Why does a Python script only use 6 out of 12 cores?

3 min read 28-10-2024
Why does a Python script only use 6 out of 12 cores?

When running a Python script on a multi-core processor, you might wonder why it only utilizes a portion of its available cores. For instance, if your machine has 12 cores, you might see that your script is only making use of 6. This situation can be perplexing, especially when you expect a parallel workload to effectively utilize all available cores.

The Original Problem Scenario

To provide context, let's consider the following code snippet that represents a typical parallel workload in Python.

import multiprocessing

def worker(num):
    """Thread worker function"""
    print(f'Worker: {num}')

if __name__ == '__main__':
    jobs = []
    for i in range(12):
        p = multiprocessing.Process(target=worker, args=(i,))
        jobs.append(p)
        p.start()

In this code, we create 12 processes intended to run simultaneously. However, you may observe that only 6 cores are actively processing the tasks at any given time.

Analyzing Core Utilization

GIL and Python's Architecture

One of the primary reasons Python scripts may not utilize all available cores is due to the Global Interpreter Lock (GIL). The GIL is a mutex that protects access to Python objects, preventing multiple threads from executing Python bytecodes simultaneously. Because of the GIL, Python threads cannot truly run in parallel on multiple cores. As a result, even though multiple processes are spawned, they can still be limited in their effective parallel execution when they compete for CPU resources.

Multiprocessing vs. Multithreading

Using the multiprocessing module, as shown in the example above, allows Python scripts to bypass the GIL limitation by spawning separate processes instead of threads. However, keep in mind that the actual usage of all CPU cores depends on:

  1. CPU-bound vs. I/O-bound Tasks: If your tasks are CPU-bound, they require substantial processing power and can more effectively use multiple cores. Conversely, I/O-bound tasks may involve waiting for external resources (like disk access), leading to less CPU core utilization.

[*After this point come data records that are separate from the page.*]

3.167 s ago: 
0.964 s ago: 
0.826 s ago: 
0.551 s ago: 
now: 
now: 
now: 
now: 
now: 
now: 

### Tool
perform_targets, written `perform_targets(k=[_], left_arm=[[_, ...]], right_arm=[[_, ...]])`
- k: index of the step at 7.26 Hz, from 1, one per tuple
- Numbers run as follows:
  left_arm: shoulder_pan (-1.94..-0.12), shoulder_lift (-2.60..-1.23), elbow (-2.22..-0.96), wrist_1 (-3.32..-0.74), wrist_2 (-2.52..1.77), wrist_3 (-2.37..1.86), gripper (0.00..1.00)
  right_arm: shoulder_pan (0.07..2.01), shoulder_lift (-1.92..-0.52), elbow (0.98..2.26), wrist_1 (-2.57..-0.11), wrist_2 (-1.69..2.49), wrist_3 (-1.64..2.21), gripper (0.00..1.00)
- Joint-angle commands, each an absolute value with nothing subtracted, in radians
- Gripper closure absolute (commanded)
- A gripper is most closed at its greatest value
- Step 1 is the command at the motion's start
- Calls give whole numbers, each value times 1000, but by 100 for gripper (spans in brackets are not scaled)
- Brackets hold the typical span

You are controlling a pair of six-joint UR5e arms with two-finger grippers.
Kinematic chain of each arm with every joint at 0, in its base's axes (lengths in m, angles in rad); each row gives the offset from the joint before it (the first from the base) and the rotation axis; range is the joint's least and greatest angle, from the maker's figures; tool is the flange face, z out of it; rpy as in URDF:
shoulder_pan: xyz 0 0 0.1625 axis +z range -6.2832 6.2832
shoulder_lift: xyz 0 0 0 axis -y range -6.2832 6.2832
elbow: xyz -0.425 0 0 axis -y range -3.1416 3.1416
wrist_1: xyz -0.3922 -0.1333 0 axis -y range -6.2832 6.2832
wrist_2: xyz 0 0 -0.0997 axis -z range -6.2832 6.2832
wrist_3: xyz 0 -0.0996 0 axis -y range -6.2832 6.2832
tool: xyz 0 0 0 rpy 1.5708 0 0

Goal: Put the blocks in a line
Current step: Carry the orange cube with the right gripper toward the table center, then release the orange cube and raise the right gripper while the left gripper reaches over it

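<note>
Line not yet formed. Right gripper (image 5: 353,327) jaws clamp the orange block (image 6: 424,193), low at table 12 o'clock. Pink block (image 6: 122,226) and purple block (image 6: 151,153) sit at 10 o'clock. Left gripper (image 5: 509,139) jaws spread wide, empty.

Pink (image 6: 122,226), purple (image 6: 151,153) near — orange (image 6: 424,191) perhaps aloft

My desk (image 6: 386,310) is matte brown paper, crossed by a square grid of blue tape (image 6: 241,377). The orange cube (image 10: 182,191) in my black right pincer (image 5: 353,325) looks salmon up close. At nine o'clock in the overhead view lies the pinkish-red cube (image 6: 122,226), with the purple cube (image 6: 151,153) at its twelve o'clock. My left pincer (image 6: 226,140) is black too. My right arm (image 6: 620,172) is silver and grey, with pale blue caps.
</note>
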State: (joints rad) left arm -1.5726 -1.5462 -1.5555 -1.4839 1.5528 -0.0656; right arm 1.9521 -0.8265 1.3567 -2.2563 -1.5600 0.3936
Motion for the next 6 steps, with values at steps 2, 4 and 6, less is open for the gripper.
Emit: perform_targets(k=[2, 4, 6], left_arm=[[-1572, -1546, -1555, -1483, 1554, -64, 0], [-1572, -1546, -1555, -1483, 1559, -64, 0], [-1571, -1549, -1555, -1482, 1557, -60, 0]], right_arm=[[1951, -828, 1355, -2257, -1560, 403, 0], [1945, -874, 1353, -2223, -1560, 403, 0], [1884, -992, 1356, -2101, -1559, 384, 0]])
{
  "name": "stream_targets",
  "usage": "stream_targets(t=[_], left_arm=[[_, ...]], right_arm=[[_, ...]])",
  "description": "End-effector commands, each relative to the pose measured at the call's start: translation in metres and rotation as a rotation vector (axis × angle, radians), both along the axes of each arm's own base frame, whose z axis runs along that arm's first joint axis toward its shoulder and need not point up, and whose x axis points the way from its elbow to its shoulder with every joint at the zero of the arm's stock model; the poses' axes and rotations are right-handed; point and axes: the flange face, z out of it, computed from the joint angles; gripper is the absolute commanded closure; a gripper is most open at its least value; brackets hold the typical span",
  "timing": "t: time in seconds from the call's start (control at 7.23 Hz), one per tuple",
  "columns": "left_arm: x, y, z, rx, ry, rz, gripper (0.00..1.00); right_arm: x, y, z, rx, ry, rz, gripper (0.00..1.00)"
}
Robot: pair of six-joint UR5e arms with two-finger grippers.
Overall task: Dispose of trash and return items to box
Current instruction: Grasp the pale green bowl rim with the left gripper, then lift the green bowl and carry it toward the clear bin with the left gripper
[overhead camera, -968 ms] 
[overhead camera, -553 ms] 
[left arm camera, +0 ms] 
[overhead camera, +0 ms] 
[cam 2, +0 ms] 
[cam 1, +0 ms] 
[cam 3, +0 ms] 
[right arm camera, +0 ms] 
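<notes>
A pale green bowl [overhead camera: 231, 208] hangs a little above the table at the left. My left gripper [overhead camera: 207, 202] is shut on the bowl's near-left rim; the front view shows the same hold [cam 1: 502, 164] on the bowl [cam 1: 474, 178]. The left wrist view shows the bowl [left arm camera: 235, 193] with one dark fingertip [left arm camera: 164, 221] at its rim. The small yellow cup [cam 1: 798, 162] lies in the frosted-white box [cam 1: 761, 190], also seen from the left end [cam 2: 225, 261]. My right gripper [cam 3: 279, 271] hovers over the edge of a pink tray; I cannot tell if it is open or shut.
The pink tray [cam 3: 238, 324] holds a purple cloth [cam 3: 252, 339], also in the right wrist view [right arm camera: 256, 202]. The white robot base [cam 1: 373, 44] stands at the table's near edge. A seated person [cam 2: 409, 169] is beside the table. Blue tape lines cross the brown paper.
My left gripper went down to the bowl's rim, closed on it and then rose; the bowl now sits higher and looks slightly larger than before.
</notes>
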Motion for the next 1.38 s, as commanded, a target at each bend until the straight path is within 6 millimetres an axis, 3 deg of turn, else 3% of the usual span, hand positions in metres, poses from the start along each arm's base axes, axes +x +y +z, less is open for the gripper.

  2. Task Granularity: If your individual tasks are too lightweight, the overhead of process management might prevent effective utilization of all cores. Larger, more computationally intensive tasks are more likely to saturate the available CPU resources.

  3. System Limits: The operating system's resource scheduler may limit the number of active processes based on various factors, including priority levels, resource allocation policies, and more.

Practical Examples

Example of Efficient Core Utilization

To achieve better utilization of all cores, consider modifying your workload to ensure that individual tasks are sufficiently heavy. For instance:

import multiprocessing
import time

def heavy_computation(num):
    """Simulate a heavy computation"""
    time.sleep(2)  # Simulates a computation time
    print(f'Completed task: {num}')

if __name__ == '__main__':
    jobs = []
    for i in range(12):
        p = multiprocessing.Process(target=heavy_computation, args=(i,))
        jobs.append(p)
        p.start()

In this revised example, each process simulates a heavy computation. By ensuring that tasks are more resource-intensive, you are more likely to keep all 12 cores busy.

Monitoring Core Utilization

To monitor your script's CPU utilization, you can use tools such as:

  • top or htop (Linux): For real-time monitoring of CPU usage.
  • Task Manager (Windows): To check which processes are using CPU resources and how many cores are active.
  • psutil library in Python: To programmatically check CPU utilization within your scripts.

Conclusion

Understanding why your Python script may not be utilizing all available cores is crucial in optimizing performance. The GIL, task characteristics, and system limitations all play a role in core utilization. By designing your tasks to be more CPU-bound and employing the multiprocessing module thoughtfully, you can ensure more effective use of your system's resources.

Additional Resources

By taking advantage of these insights, you can better harness the power of multi-core systems when executing Python scripts.